(TASK TO COMPLETE): Print the first line of the data below and every one after it, through the line containing "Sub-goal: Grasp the", exactly as written.

[Dataset records]
-=-=-

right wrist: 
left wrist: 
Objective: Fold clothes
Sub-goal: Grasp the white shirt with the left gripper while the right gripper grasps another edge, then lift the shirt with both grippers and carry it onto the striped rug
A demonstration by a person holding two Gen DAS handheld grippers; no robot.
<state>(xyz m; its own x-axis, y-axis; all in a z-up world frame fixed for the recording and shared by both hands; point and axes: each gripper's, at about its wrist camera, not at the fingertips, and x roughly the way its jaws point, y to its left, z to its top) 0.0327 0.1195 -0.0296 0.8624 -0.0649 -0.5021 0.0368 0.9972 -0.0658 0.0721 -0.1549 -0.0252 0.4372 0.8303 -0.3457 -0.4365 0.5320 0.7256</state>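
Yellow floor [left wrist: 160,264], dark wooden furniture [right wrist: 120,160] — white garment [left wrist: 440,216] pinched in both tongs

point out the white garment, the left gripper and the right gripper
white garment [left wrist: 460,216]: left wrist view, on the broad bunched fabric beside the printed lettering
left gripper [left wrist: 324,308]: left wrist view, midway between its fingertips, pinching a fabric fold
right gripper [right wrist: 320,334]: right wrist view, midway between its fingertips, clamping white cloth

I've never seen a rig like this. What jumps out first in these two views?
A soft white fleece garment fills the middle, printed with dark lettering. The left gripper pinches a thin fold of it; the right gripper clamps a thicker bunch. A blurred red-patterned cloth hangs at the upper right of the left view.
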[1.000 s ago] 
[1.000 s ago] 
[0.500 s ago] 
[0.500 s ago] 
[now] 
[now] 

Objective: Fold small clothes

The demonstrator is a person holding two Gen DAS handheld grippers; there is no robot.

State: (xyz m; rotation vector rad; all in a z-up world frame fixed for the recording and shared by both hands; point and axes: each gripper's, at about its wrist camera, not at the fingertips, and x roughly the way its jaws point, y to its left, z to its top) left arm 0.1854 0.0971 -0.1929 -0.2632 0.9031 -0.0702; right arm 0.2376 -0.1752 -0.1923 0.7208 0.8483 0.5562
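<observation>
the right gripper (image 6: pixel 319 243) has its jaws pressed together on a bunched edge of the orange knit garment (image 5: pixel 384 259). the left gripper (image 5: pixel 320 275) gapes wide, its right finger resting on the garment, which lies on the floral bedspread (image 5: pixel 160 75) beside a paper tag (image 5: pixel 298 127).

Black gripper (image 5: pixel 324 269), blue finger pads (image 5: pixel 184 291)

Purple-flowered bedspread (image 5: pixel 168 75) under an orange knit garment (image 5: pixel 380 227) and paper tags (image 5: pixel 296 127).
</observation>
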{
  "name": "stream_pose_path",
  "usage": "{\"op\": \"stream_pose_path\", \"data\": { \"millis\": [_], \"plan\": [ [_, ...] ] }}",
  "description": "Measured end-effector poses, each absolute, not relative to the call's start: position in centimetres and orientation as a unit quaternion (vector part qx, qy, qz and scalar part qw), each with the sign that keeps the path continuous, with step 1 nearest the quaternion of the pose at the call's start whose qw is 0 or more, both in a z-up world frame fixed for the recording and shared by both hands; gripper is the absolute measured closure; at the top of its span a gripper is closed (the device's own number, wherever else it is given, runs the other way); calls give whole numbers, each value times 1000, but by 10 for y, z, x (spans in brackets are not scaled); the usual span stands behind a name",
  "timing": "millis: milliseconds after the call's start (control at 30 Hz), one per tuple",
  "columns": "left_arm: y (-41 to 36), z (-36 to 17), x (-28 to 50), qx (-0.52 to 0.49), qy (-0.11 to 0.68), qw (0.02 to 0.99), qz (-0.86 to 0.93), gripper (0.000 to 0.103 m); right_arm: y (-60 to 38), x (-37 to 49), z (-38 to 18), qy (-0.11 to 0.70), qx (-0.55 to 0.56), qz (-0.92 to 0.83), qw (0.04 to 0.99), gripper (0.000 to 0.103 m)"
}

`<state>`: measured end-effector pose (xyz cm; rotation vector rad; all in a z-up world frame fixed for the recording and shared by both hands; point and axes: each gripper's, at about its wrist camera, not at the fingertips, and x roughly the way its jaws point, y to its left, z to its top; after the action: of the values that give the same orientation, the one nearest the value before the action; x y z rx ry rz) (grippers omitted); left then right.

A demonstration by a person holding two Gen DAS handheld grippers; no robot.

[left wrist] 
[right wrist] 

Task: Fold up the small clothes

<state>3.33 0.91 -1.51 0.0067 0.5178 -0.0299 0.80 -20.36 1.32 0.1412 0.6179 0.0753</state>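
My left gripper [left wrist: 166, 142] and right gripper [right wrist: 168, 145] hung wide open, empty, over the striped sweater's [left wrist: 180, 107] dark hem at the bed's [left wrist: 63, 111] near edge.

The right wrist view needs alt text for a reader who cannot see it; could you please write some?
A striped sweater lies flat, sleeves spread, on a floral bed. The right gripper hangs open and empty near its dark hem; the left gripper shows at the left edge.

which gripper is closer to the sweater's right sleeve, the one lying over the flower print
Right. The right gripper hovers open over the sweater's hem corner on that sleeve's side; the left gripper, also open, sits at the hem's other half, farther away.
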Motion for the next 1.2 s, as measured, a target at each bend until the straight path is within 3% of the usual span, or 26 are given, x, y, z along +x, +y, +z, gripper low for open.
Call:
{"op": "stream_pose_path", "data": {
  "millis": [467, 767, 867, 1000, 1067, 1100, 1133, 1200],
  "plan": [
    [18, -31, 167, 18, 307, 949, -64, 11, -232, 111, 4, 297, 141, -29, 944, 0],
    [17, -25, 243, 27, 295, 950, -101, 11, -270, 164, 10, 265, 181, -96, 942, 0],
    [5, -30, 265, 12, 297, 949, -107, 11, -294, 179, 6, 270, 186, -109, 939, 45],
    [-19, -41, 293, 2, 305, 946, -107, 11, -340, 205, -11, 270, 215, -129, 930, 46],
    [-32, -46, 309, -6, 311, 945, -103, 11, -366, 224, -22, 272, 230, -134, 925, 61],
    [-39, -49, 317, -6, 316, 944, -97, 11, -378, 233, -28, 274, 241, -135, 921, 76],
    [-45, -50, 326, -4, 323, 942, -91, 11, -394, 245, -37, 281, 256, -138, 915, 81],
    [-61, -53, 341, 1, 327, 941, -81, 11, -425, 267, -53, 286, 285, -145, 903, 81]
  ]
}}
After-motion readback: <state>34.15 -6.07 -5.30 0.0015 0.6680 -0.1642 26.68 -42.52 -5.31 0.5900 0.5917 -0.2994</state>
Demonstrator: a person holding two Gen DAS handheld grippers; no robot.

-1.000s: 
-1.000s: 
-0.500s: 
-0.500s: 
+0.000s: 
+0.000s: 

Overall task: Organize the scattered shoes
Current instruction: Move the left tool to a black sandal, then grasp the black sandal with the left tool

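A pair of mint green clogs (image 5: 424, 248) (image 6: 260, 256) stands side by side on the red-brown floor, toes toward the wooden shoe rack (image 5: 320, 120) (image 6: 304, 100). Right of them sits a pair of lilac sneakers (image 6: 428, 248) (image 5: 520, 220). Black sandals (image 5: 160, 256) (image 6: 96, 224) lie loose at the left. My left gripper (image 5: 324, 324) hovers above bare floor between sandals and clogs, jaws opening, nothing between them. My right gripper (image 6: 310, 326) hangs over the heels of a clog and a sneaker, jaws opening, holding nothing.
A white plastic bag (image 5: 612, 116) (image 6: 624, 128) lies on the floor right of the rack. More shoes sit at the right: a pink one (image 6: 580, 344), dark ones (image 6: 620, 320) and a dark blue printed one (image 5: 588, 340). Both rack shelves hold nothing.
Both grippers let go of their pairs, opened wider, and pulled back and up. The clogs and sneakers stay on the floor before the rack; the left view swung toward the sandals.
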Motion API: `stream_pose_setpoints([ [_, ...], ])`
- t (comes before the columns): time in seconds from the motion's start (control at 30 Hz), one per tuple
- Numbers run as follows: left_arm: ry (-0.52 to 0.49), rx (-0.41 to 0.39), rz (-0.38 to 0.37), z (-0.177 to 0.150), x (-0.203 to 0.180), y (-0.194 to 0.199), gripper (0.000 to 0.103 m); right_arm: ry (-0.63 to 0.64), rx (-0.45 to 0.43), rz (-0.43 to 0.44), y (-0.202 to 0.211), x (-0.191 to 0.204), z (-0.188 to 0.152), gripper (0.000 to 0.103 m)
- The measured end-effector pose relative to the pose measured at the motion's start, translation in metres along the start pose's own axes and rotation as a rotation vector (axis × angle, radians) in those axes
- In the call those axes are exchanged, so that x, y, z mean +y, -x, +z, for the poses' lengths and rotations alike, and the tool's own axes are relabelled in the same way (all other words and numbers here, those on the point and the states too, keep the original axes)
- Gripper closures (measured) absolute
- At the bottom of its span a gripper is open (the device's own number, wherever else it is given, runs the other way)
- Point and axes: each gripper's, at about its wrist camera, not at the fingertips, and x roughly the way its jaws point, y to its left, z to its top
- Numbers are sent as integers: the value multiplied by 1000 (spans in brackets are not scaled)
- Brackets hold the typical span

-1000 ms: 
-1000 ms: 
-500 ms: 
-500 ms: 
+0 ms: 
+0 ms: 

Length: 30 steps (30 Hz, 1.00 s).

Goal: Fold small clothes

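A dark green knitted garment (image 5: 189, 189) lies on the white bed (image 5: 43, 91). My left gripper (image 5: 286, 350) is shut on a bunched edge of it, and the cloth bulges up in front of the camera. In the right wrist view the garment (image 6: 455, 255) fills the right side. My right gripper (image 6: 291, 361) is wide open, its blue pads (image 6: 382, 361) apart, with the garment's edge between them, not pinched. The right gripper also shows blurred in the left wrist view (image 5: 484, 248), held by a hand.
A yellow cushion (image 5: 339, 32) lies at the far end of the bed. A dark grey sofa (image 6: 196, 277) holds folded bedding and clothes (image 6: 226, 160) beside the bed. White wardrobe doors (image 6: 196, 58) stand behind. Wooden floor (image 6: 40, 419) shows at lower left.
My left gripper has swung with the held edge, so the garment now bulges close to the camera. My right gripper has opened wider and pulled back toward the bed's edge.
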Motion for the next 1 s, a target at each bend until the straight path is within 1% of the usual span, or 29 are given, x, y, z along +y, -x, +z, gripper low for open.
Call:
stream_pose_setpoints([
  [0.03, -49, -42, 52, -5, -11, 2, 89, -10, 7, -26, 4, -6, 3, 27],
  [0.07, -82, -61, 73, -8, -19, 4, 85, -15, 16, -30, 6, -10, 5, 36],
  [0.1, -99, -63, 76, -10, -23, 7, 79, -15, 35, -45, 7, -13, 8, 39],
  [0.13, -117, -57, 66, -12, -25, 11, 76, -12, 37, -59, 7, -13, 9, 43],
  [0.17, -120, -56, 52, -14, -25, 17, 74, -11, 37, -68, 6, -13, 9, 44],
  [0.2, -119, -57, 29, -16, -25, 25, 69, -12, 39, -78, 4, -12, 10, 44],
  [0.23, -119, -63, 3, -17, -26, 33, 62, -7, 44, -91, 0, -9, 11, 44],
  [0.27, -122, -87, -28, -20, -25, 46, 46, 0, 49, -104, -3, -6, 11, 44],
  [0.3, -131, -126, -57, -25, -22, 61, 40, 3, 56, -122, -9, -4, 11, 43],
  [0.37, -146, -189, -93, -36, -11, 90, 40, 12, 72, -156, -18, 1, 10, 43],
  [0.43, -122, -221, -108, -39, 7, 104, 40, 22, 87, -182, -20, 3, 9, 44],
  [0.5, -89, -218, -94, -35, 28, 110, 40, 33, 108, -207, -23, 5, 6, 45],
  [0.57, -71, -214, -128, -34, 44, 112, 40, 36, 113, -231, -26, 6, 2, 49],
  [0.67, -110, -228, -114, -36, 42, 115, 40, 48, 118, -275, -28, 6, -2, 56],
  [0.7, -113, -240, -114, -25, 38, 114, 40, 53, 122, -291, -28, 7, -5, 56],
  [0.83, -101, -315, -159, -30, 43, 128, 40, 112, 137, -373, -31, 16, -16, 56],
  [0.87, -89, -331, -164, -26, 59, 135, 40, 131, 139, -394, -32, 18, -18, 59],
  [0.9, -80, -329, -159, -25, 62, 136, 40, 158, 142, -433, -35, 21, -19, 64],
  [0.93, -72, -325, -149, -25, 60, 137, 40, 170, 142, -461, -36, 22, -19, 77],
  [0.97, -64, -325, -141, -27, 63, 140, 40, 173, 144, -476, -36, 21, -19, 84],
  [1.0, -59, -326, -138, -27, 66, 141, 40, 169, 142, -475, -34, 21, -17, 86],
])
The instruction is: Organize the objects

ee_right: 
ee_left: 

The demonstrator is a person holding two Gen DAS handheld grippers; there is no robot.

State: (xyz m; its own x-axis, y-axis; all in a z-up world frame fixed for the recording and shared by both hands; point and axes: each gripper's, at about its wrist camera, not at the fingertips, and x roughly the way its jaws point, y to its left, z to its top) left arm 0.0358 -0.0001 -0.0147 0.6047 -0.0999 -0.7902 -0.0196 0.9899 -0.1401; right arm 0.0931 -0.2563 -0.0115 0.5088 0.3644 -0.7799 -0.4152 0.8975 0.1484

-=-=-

(RESPONSE TO THIS EXERCISE):
right wrist: 
left wrist: 
Objective: Fold clothes
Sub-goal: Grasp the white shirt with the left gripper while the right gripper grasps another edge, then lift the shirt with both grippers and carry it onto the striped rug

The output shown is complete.